Hoje me permito reforçar: o machismo, a misoginia, além de criminalizada, precisa ser tratada como patologia.
Será que só o sarampo, o coronavírus e outras doenças são contagiosas? Será que o ódio, a violência também não são transmitidas assim meio que com o vento? Um machista não adoece o outro, o tornando também machista?
Esses dias, João fazia piadas de como os amiguinhos de Antônio poderão falar de mim na escola. Coisas como: Antônio, cadê Dani, aquela gostosa? Relembramos da nossa infância, de como as mães dos meninos eram achincalhadas. João ficou surpreso de que na escola particular, onde eu estudei, ser do mesmo jeito da escola pública, onde ele estudou. Pensava que essa violência estava, de alguma forma, vinculada a sua realidade social, não a todas as outras.

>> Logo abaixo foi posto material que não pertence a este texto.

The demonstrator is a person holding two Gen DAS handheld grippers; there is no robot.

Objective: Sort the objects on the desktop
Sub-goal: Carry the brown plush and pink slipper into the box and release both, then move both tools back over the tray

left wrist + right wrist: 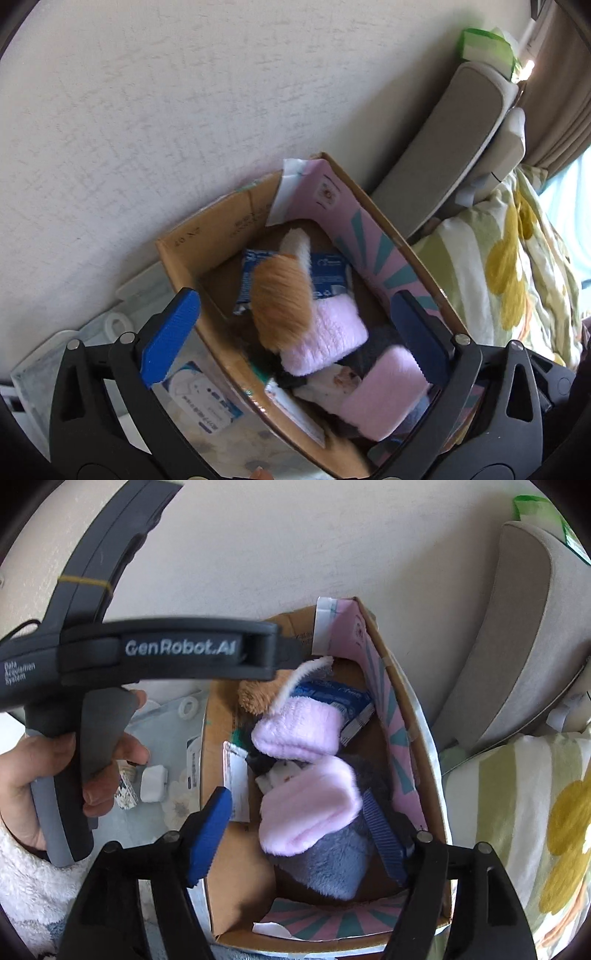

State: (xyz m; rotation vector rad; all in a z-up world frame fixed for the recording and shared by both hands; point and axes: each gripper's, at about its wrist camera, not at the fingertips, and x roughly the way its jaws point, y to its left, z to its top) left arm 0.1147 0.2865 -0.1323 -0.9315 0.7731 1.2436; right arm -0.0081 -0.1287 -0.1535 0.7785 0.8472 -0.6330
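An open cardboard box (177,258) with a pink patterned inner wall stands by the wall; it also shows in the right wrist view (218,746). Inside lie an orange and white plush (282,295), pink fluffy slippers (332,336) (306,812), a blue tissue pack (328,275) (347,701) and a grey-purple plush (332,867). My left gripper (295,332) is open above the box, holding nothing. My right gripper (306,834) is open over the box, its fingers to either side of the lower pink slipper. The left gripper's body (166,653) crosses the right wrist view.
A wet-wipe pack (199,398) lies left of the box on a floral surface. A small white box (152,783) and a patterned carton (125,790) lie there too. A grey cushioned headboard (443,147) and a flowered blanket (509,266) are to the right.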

Quem será que contaminou essas crianças com o machismo? Quem os ensinou a tratar as mães dos coleguinhas como objetos? Não sei se isso ainda perdura nos ambientes escolares. De toda forma, esse fato narra muito bem a vastidão do problema.

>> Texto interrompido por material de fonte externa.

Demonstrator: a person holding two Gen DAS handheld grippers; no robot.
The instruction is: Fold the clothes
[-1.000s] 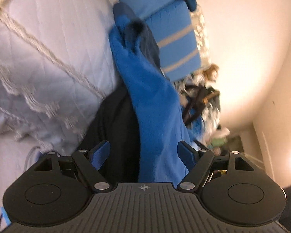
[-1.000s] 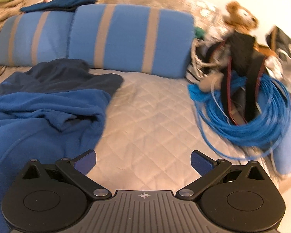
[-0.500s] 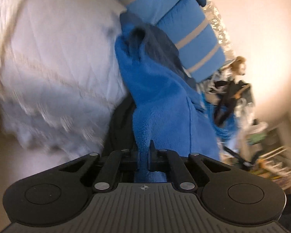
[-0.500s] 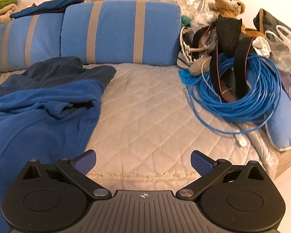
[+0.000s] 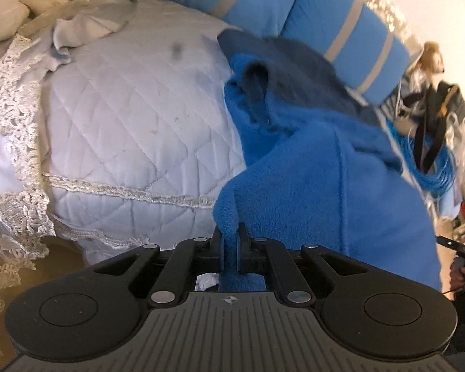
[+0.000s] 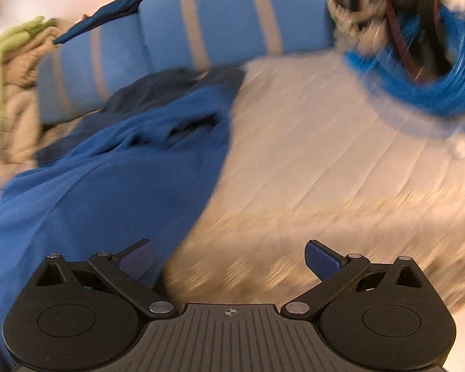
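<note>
A quilted bed, pale and lace-trimmed, fills both wrist views, with striped blue bolsters along its far edge. A bright blue fleece garment lies across the bed, its upper part bunched just below the bolsters over a darker navy garment, its lower hem drawn up off the bed edge toward the left wrist camera. A coil of blue cable sits on the bed to the right of the bolsters, tangled with black straps and a teddy bear, well apart from the fleece. A heap of beige and green fabric lies at the bolsters' left end.

The left tongs are clamped on a fold of the fleece hem, which rises in a ridge between the closed fingers; a second earlier they stood wide apart over the garment with nothing gripped, and the bolsters have since swung further into that view. The right tongs stand apart, gripping nothing, above the bed beside the fleece's right edge, the left fingertip over blue cloth; compared with a second earlier they are just as wide, but this view is now tilted and smeared, and the fleece edge is nearer the fingers
</note>
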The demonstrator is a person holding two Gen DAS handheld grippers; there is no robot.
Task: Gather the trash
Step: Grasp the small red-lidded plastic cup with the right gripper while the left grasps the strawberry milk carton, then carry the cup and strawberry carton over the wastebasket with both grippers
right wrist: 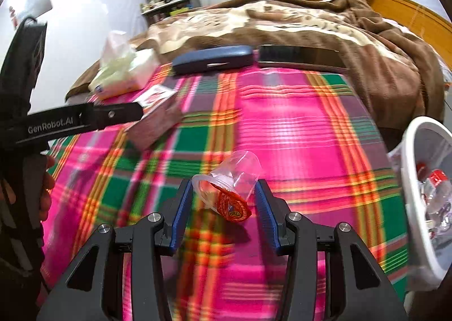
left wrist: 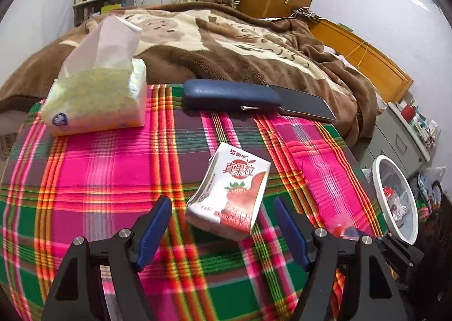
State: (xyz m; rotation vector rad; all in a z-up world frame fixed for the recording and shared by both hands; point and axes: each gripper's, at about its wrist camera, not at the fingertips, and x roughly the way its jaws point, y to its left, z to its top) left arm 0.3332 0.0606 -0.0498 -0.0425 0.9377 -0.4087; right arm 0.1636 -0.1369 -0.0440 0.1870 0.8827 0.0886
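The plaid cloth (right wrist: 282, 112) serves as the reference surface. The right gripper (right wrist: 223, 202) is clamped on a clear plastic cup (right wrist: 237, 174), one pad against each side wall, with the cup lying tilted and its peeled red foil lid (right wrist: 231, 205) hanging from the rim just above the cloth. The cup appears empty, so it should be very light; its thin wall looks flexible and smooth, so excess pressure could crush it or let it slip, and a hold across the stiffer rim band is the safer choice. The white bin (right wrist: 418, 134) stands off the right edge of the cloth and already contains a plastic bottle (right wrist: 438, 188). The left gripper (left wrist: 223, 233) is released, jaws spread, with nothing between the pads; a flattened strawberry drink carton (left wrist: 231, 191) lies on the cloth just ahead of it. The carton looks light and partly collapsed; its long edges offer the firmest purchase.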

Sobre este, recebemos várias notícias indigestas nos últimos dias. Rebecca Cheptegei, maratonista ugandesa, queimada viva por seu companheiro. Gisèle Pélicot, francesa, dopada por seu marido para ser estuprada por outros homens, estima-se mais 50. Denúncias de assédio sexual cometidas pelo brilhante jurista brasileiro Silvio de Almeida e sua deposição do cargo de Ministro dos Direitos Humanos. Trágico, muito trágico. E absolutamente cotidiano.
Não, homens negros não forjam (não imitam) o lugar de opressor do homem branco e por isso abusam, são misóginos, feminicidas. Com isso, não quero dizer que homens negros não são oprimidos. São, e de forma extremamente violenta, materialmente e simbolicamente.
O que quero dizer é: a violência contra a mulher é universal. Ela não é ocidental ou oriental, não tem classe ou cor. A violência contra mulher é uma pandemia global, milenar e não tratada, no qual cientistas, talvez, ainda não se debruçaram com afinco para encontrar a cura.
Eu enxergo a cura. Se crianças são contaminadas ainda crianças com a misoginia, com a ideia de objetificação feminina, há claramente um sistema a ser curado. Por isso, também entendo o machismo como doença, como patologia.
E se houvesse ações de combate à misoginia nos ambientes escolares quase como uma vacina preventiva? Brincando com João, digo que vou ensinar a Antônio algumas respostas para os possíveis comentários machistas. Por exemplo: minha mãe é gostosa mesmo. E daí? Você não me ofende dizendo isso. Mulheres devem ser respeitadas. Qual a dificuldade de, desde cedo, irmos invertendo as narrativas?
Sim, falta vontade, ações coletivas, políticas de longo prazo, globais e locais. Mas não me parece difícil combater essa pandemia. Talvez, um pouco mais difícil seja tratar quem já está adoecido. Perceba: se as narrativas, incluindo as difundidas por crianças, nos ambientes escolares, são responsáveis por moldar ações, subjetividades, não fica nítido que precisamos transformar toda essa ideia sobre a servidão feminina? Humanizar as mulheres? E, ao mesmo tempo, duramente responsabilizar quem comete e prevenir o avanço das infinitas violências derivadas do machismo?